Data excerpts:
_ _ _ _ _

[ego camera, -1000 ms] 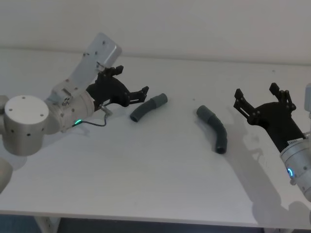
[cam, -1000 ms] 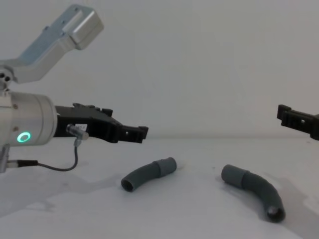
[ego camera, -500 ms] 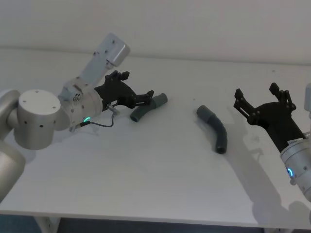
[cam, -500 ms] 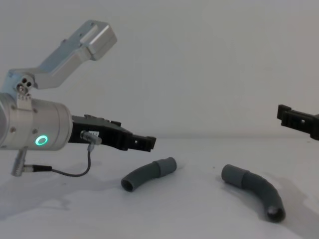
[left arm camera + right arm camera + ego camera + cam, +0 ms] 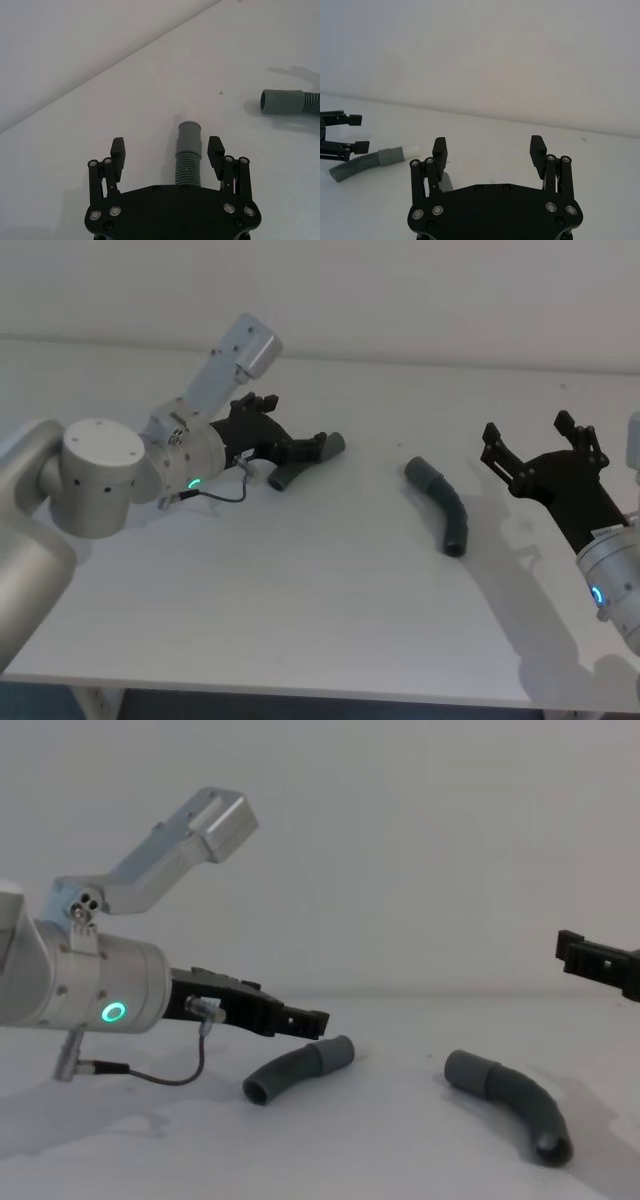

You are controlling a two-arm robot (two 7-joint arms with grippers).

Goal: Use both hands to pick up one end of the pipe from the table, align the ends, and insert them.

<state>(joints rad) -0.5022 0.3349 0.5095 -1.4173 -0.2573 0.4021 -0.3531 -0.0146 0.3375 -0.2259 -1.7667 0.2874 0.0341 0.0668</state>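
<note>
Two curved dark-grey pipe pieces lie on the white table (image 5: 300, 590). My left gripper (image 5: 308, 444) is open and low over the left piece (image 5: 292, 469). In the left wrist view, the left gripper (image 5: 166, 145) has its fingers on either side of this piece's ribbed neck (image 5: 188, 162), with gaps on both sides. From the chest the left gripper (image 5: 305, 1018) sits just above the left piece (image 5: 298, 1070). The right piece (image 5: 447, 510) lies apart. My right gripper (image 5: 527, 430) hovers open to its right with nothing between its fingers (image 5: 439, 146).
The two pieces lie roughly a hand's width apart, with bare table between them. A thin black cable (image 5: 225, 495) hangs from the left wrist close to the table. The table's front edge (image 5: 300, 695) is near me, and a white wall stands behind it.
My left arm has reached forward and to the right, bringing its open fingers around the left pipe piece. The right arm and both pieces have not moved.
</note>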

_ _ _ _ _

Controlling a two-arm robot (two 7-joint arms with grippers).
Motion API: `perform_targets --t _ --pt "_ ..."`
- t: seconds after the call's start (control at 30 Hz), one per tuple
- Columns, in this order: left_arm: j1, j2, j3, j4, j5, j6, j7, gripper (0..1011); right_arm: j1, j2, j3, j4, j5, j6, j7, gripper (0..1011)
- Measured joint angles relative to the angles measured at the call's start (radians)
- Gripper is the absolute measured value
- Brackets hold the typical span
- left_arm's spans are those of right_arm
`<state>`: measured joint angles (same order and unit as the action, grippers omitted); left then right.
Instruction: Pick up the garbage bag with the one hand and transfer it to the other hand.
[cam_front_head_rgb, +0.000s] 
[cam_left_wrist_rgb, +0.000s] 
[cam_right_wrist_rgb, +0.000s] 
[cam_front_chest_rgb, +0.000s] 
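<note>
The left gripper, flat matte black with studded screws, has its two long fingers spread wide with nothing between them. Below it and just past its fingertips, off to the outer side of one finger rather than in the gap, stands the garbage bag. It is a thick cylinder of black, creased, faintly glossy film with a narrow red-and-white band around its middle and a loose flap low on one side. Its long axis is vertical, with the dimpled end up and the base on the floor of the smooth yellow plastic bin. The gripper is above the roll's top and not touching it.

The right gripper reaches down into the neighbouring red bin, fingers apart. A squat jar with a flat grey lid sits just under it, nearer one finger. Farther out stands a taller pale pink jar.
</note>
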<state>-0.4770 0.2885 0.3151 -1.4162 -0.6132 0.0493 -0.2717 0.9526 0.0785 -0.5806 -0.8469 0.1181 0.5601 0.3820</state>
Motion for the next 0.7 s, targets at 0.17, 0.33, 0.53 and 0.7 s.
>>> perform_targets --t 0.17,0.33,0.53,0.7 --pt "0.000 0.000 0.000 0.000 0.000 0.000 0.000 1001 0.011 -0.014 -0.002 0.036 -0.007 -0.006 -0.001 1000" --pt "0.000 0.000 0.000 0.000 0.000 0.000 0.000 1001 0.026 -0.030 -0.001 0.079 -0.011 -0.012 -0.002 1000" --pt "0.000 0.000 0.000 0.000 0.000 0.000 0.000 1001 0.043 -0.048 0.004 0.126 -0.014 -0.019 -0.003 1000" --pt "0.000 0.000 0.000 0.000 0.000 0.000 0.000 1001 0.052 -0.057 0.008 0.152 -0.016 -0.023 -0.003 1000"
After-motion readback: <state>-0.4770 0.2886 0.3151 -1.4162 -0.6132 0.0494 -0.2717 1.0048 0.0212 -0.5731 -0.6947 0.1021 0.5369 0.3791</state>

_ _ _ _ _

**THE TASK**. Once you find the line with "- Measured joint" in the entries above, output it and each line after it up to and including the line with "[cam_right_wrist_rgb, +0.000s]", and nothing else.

**TASK SOLUTION**.
- Measured joint angles relative to the angles measured at the call's start (radians)
- Gripper is the absolute measured value
- Brackets hold the typical span
- left_arm's spans are those of right_arm
`<state>`: measured joint angles (same order and unit as the action, grippers omitted); left then right.
Instruction: Pick up the garbage bag with the one hand and transfer it to the other hand.
[cam_front_head_rgb, +0.000s] 
[cam_left_wrist_rgb, +0.000s] 
[cam_right_wrist_rgb, +0.000s] 

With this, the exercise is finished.